▶ _EXERCISE AIM_
Return only the lines from the one containing "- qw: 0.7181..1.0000" to the end of the material, with each one exactly as it appears.

[[ DATA EXCERPT, beginning ]]

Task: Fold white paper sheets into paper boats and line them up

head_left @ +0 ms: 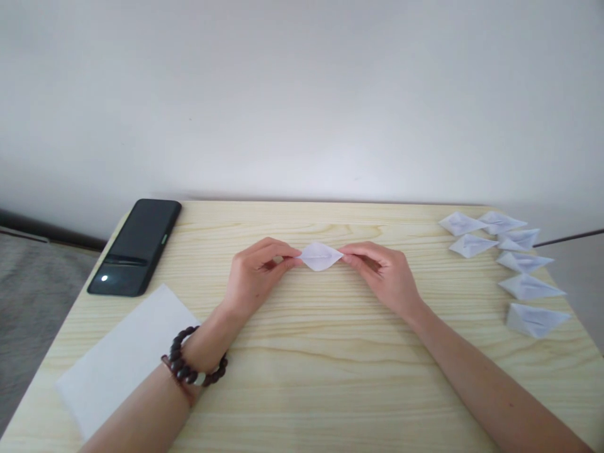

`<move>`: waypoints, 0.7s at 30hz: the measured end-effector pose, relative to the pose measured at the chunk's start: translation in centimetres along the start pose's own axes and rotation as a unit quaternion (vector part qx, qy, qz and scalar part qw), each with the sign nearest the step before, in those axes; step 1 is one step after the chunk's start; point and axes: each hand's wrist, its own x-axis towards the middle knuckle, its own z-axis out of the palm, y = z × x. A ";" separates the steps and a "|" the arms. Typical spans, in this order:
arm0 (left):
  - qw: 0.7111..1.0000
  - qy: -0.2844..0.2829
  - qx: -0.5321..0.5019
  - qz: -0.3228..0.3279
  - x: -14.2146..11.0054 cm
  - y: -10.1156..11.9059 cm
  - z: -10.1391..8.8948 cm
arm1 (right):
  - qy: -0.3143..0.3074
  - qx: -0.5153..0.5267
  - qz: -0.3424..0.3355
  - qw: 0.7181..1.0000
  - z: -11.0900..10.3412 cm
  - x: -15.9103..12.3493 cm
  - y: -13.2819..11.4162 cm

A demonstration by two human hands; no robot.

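Observation:
A small folded white paper piece (320, 256), diamond-shaped with a crease along its middle, is held just above the light wooden table (330, 352). My left hand (257, 274) pinches its left tip and my right hand (384, 274) pinches its right tip. Both hands have their fingers closed on the paper. A dark bead bracelet sits on my left wrist.
A black phone (136, 245) lies at the table's far left corner. White flat paper (123, 358) lies at the near left. Several finished folded paper pieces (512, 264) lie in a group along the right edge. A pale wall stands behind the table.

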 end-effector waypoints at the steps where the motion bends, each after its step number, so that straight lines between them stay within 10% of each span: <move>1: 1.000 -0.005 0.001 0.015 0.0 0.0 0.0 | 0.003 -0.008 -0.021 1.000 0.1 0.0 0.0; 9: 0.999 -0.014 0.002 0.047 0.0 0.0 -0.1 | 0.005 -0.104 -0.153 0.983 0.8 -0.4 -0.1; 21: 0.997 -0.058 0.031 0.031 0.1 0.2 -0.1 | 0.004 -0.166 -0.139 0.976 1.4 -0.5 -0.6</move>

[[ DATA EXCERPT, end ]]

▶ _YOUR SOLUTION_
  - qw: 0.7181..1.0000
  - z: -11.0900..10.3412 cm
  - x: -15.9103..12.3493 cm
  - y: -13.2819..11.4162 cm

A demonstration by two human hands; no robot.

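Observation:
A small folded white paper piece (320, 256), diamond-shaped with a crease along its middle, is held just above the light wooden table (330, 352). My left hand (257, 274) pinches its left tip and my right hand (384, 274) pinches its right tip. Both hands have their fingers closed on the paper. A dark bead bracelet sits on my left wrist.
A black phone (136, 245) lies at the table's far left corner. White flat paper (123, 358) lies at the near left. Several finished folded paper pieces (512, 264) lie in a group along the right edge. A pale wall stands behind the table.
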
 end-effector waypoints at the steps where the motion bends, each after its step number, so that straight lines between them stay within 10% of each span: <move>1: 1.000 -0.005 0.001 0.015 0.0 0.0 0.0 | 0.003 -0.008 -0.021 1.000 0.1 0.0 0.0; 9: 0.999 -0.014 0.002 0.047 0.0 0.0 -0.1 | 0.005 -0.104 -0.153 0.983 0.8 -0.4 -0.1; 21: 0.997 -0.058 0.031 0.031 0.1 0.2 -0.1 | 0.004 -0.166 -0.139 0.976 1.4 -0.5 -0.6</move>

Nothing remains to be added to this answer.